Ama öncelikle genel izlenimlerimi de size aktarmak isterim. Terör ve özellikle “hendek” çatışmalarından sonra özellikle Diyarbakır ile ilgili algılar gerçekten “karanlık” bir tablo çiziyor. Oysa Dicle’nin kıyısında kültürel ve ekonomik potansiyeli ile şehrin güzelliğiyle, “aydınlık” ve yeşil, büyümek isteyen, tüm iş dünyasıyla “normalleşmek” isteyen bir kent görünümünde.

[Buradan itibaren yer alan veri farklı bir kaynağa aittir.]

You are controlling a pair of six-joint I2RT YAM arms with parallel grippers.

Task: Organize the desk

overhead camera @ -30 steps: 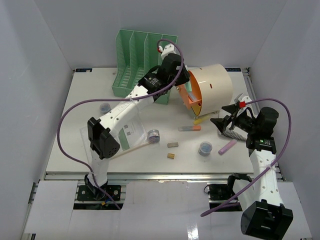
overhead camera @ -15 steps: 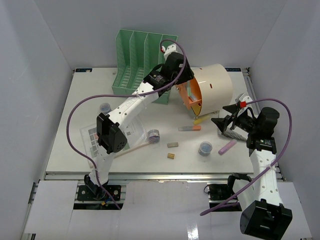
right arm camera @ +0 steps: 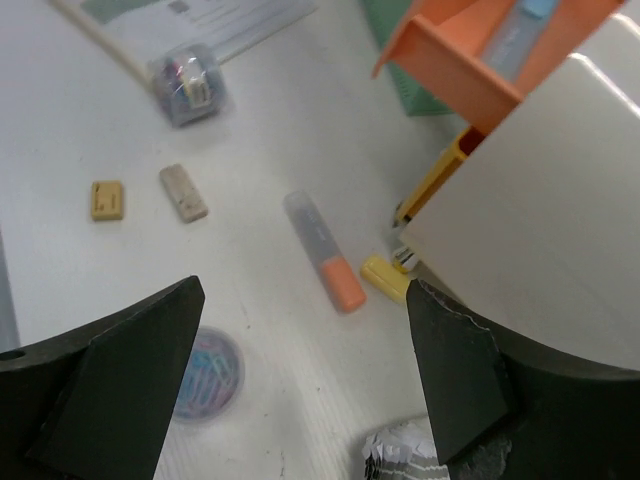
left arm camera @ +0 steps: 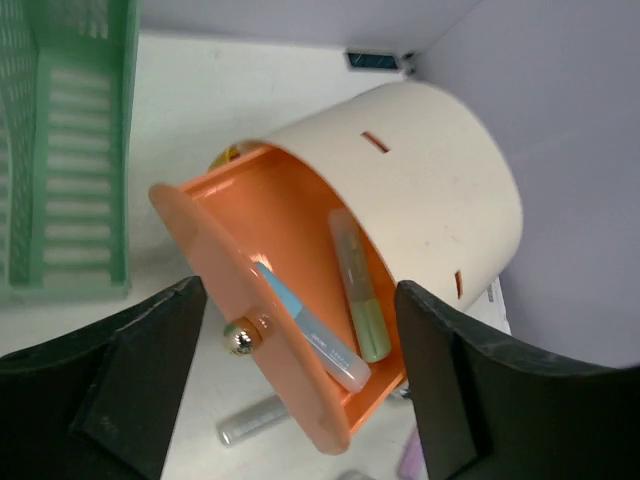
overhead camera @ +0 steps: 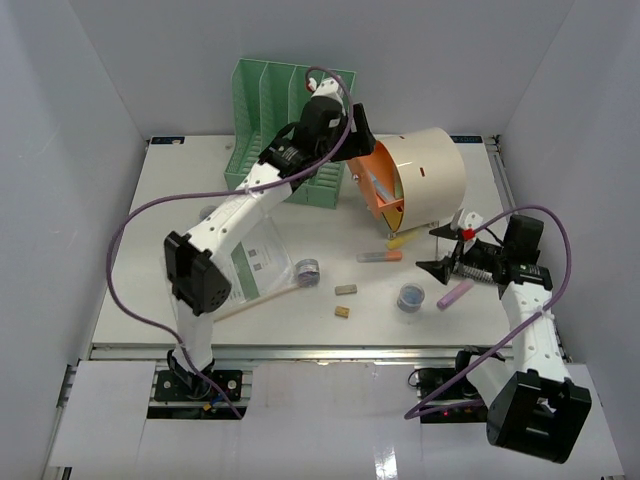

Terör nedeniyle potansiyelini kullanamaması gerçekten hem bölge hem de Türkiye için büyük kayıp...

Orta gelir tuzağından kaçış

Rapora gelmek istiyorum... Raporda dile getirilen “Kent-Bölge” kavramı her ne kadar sadece Diyarbakır değil tüm Türkiye’ye kapsasa da bu bölge için de çözüm yaratacak özelliğe sahip. Tabii raporu tek başına değerlendirmemek gerekiyor. Daha önce yine TÜRKONFED tarafından hazırlanan “Orta Gelir Tuzağı” Türkiye’nin mevcut ekonomideki tıkanıklığını aşmasını çok güzel ortaya koymuştu. Ardından EDAM (Ekonomi ve Dış Politika Araştırma Merkezi) tarafından gerçekleştirilen “Türkiye İçin Bir Rekabet Endeksi” raporu orta gelir tuzağından kurtulmanın, ulusal rekabetin artışının bir anlamda nokta atışı, kentlerden bölgelerin rekabet gücünden geçtiğini ortaya koymuştu. Şimdi ise bu rapor bunun gerçekleşmesi için, bir model önerme yoluna gidiyor. TÜRKONFED Başkanı Tarkan Kadooğlu bu konuda şöyle diyor: “Diyarbakır toplantımız çerçevesinde aslında bir rapor tanıtımımız da var. Bildiğiniz gibi TÜRKONFED’in 12 yıllık geçmişinde şimdiye kadar 26 tane bilimsel rapor hazırladık. En son İstanbul Politikalar Merkezi ile forum kurarak, önümüzdeki süreçlerde orta gelir tuzağını da göz önüne alıp, yerel dinamikleri bir çıkış noktası olarak düşündüğümüz 12 ili baz alarak bir rapor hazırladık” diyor.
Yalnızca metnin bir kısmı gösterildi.